Top of Data

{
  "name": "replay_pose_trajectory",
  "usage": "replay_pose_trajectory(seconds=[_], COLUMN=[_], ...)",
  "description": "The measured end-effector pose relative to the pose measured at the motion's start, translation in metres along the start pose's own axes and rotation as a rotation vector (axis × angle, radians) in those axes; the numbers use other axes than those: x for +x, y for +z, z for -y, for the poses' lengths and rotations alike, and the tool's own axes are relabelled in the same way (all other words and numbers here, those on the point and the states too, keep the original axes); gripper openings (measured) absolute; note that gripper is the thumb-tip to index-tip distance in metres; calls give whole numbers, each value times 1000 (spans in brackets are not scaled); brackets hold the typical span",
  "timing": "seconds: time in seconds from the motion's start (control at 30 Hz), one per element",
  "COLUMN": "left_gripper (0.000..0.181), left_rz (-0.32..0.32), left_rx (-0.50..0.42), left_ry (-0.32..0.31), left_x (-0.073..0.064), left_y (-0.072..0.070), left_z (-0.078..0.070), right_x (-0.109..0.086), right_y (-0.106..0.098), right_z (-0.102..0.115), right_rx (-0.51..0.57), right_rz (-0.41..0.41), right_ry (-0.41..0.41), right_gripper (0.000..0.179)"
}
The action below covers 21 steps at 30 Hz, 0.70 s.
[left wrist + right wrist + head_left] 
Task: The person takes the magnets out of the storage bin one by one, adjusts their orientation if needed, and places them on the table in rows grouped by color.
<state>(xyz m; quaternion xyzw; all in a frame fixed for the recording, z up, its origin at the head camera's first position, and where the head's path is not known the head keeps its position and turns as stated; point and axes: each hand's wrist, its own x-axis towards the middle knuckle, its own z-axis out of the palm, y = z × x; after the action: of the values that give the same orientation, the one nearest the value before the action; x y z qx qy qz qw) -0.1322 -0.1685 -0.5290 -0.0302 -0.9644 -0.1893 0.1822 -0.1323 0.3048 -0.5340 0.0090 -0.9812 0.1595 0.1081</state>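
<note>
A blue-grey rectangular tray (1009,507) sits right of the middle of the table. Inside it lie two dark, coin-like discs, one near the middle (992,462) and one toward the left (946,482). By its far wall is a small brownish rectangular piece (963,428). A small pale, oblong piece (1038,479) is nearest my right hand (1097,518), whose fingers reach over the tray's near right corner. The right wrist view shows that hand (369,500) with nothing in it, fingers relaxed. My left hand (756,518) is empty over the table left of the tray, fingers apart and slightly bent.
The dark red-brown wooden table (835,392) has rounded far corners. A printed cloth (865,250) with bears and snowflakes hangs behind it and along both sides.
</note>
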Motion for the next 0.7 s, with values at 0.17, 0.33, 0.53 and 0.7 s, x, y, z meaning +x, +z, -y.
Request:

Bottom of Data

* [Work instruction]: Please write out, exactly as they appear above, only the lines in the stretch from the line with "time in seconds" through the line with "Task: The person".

* [Response]:
  "timing": "seconds: time in seconds from the motion's start (control at 30 Hz), one per element",
  "COLUMN": "left_gripper (0.000..0.181), left_rz (-0.32..0.32), left_rx (-0.50..0.42), left_ry (-0.32..0.31), left_x (-0.073..0.064), left_y (-0.072..0.070), left_z (-0.078..0.070), right_x (-0.109..0.086), right_y (-0.106..0.098), right_z (-0.102..0.115), right_rx (-0.51..0.57), right_rz (-0.41..0.41), right_ry (-0.41..0.41), right_gripper (0.000..0.179)"
}
The action below covers 21 steps at 30 Hz, 0.70 s.
[left wrist + right wrist + head_left] 
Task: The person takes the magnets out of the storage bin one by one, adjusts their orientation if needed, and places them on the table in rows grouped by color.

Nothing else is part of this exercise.